Voices

Heller has made effort to engage students in the civic process

I recently turned 18. Besides the thrilling new privileges of being able to rent an Airbnb, go to federal prison, get drafted, and go to federal prison for dodging the draft, I am now able to vote.

When I exercise my exciting new ability this March, I am proud to announce that I will be casting my vote for Oscar Heller as he runs for a three-year term on the Selectboard.

I've found that Oscar and I share a passion for the climate crisis, and as a younger guy with similar interests he understands and supports me as a youth involved in civic action.

His investment in the youth voice was recently exemplified when he approached me about setting up a voter engagement effort at the high school for newly eligible 16- and 17-year-old voters. So far, he is the only candidate in the upcoming election who has made an effort to engage students in the civic process, and this should not go unnoticed.

I met Oscar somewhere in the doldrums of 2020, when I joined the Brattleboro Energy Committee. Interpersonal activism had gone into a Covid hibernation, and I was looking for a new medium for climate action. Municipal legislation seemed like an interesting place to pour some effort.

I will not lie and say that my dreams of cutting green energy deals like an environmentalist Dick Cheney on the committee were fulfilled; I immediately became frustrated at how lugubrious the process of municipal bureaucracy was.

However, I quickly learned from experienced members like Oscar not to be consumed by the slow pace of things. Oscar was then the chair of the committee, and I was immediately struck by his calm and driven presence as a leader (even over Zoom).

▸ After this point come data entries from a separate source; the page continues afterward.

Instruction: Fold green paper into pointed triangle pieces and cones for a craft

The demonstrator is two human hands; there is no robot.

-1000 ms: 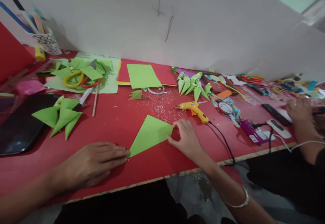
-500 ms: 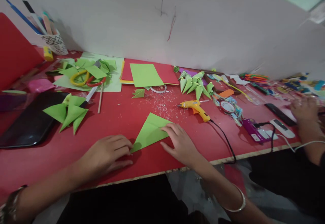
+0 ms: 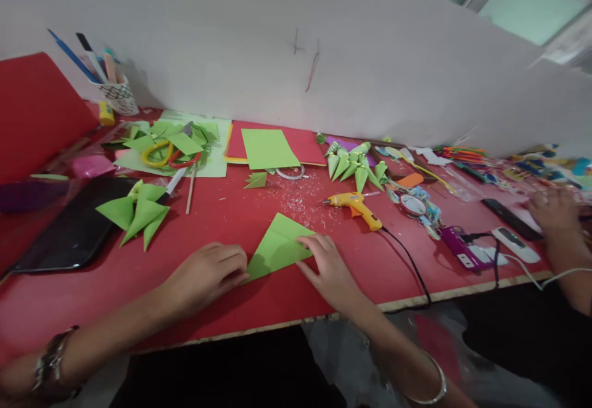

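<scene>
A green sheet of paper [image 3: 280, 244], folded into a triangle, lies on the red tabletop in front of me. My left hand [image 3: 215, 272] has its closed fingers at the paper's left corner. My right hand [image 3: 328, 269] holds the right corner, its fingers on top and its thumb near the lower edge. Beyond the paper, a yellow hot glue gun [image 3: 355, 204] lies on its side with its nozzle pointing left. To the left stands a cluster of folded green paper cones [image 3: 141, 211] beside a black phone-like slab [image 3: 74, 235].
Scissors [image 3: 157, 154] lie among green paper pieces at the back left. A green sheet [image 3: 271, 148] rests on red paper. More green cones [image 3: 354, 164] sit behind the glue gun. A purple power adapter [image 3: 465, 249] and another person's hand [image 3: 557, 211] are at right.
The view has tilted, so the table sits slightly lower in the picture. My left thumb has drawn in toward its fingers at the paper's corner. The right hand has barely moved on the paper.
</scene>
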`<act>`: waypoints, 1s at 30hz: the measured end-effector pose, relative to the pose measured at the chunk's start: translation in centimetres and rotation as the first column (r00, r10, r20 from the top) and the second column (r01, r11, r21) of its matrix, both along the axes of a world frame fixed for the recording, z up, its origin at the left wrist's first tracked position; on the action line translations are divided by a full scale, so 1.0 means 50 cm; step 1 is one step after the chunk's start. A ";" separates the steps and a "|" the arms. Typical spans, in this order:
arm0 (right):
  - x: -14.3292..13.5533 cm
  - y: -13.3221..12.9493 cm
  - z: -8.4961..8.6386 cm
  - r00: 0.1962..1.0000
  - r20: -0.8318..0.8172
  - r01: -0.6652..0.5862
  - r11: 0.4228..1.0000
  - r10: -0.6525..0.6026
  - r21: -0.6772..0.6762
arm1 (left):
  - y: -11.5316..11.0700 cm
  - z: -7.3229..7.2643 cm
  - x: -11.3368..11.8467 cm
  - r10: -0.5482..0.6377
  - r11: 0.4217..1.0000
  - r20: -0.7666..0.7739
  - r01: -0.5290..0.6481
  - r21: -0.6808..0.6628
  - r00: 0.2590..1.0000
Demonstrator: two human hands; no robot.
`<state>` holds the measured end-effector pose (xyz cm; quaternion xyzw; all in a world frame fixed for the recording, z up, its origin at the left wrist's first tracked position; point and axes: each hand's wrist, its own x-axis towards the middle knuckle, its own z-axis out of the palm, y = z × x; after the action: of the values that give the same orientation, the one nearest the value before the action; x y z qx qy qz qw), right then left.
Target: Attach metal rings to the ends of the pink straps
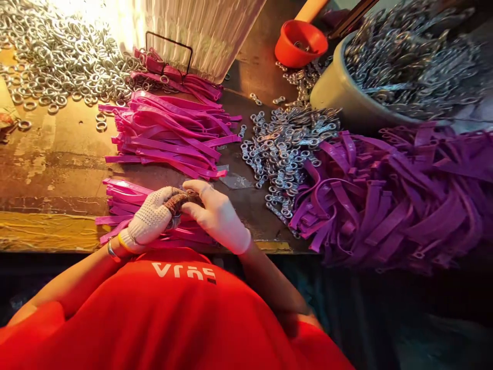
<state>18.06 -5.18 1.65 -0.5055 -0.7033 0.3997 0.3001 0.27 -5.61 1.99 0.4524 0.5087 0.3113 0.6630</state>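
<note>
White lettering on your red shirt (173, 313), unclear. Left hand (151, 220), right hand (217, 216): fingers curled, meeting over pink straps (125, 192); can't tell what's clamped.

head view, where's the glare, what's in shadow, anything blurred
Head view: glare washes out the upper left, over the metal rings and ribbed plastic panel; head view: near-black shadow below the table at lower right; head view: metal links in the bucket look soft toward the right; head view: detail between left hand and right hand is unclear.
</note>
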 end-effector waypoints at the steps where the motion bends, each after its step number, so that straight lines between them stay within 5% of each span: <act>1: -0.010 -0.003 -0.003 1.000 0.001 0.010 1.000 -0.010 -0.008 | -0.004 0.001 -0.002 0.007 1.000 -0.004 -0.007 0.023 1.000; 6: -0.038 -0.020 -0.011 0.991 -0.107 0.071 0.993 -0.081 -0.095 | -0.027 -0.004 -0.014 0.017 1.000 0.071 -0.018 0.022 0.997; 12: -0.045 -0.050 -0.004 0.924 -0.258 0.258 0.958 -0.283 -0.129 | -0.042 -0.027 -0.028 0.039 0.981 0.416 0.045 -0.189 0.908; 16: -0.051 -0.066 0.002 0.906 -0.272 0.281 0.942 -0.324 -0.185 | -0.051 -0.038 -0.038 0.085 0.980 0.432 0.002 -0.197 0.898; 21: -0.065 -0.067 -0.009 0.865 -0.324 0.281 0.904 -0.383 -0.322 | -0.072 -0.010 -0.044 0.131 0.988 0.215 -0.145 0.049 0.968; 25: -0.069 -0.049 -0.017 0.790 -0.420 0.242 0.857 -0.446 -0.456 | -0.083 0.012 -0.050 0.213 0.941 0.063 -0.222 0.257 0.975; 27: -0.071 -0.041 -0.011 0.768 -0.433 0.250 0.844 -0.471 -0.475 | -0.079 0.008 -0.059 0.215 0.955 0.124 -0.235 0.181 0.969; 30: -0.073 -0.037 0.009 0.781 -0.438 0.258 0.869 -0.446 -0.423 | -0.063 -0.016 -0.078 0.186 0.981 0.384 -0.146 -0.130 0.904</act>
<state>14.41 -7.01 2.09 -0.5457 -0.4062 0.5724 0.4578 -3.63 -8.76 1.18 0.3025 0.4161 0.4260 0.7442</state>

Unfazed by what seemed to me impossible bureaucratic gridlocks, he was able to skillfully navigate the complicated system of bureaucracy rather than battling it, using his legal and political knowledge to maintain a steady pace of proposals and projects.

Oscar is competent, motivated, and knowledgeable. I trust him not only as someone who is genuinely concerned with issues such as climate crisis, housing shortages, and public transit availability, but also as someone with the strategic and organizational aptitude to deal with them.

He will bring a deep level of civic experience to his seat on the Selectboard, having served for five years on the energy committee, five years as a Town Meeting rep, and four years on the Representative Town Meeting Finance Committee.

I know that Oscar is not one to be battered to apathy by the tedious side of politics as many are, and I am excited to see what he will be able to pull off in a position of higher executive capacity. I cannot endorse him more.

Django Grace

Brattleboro


This letter to the editor was submitted to The Commons.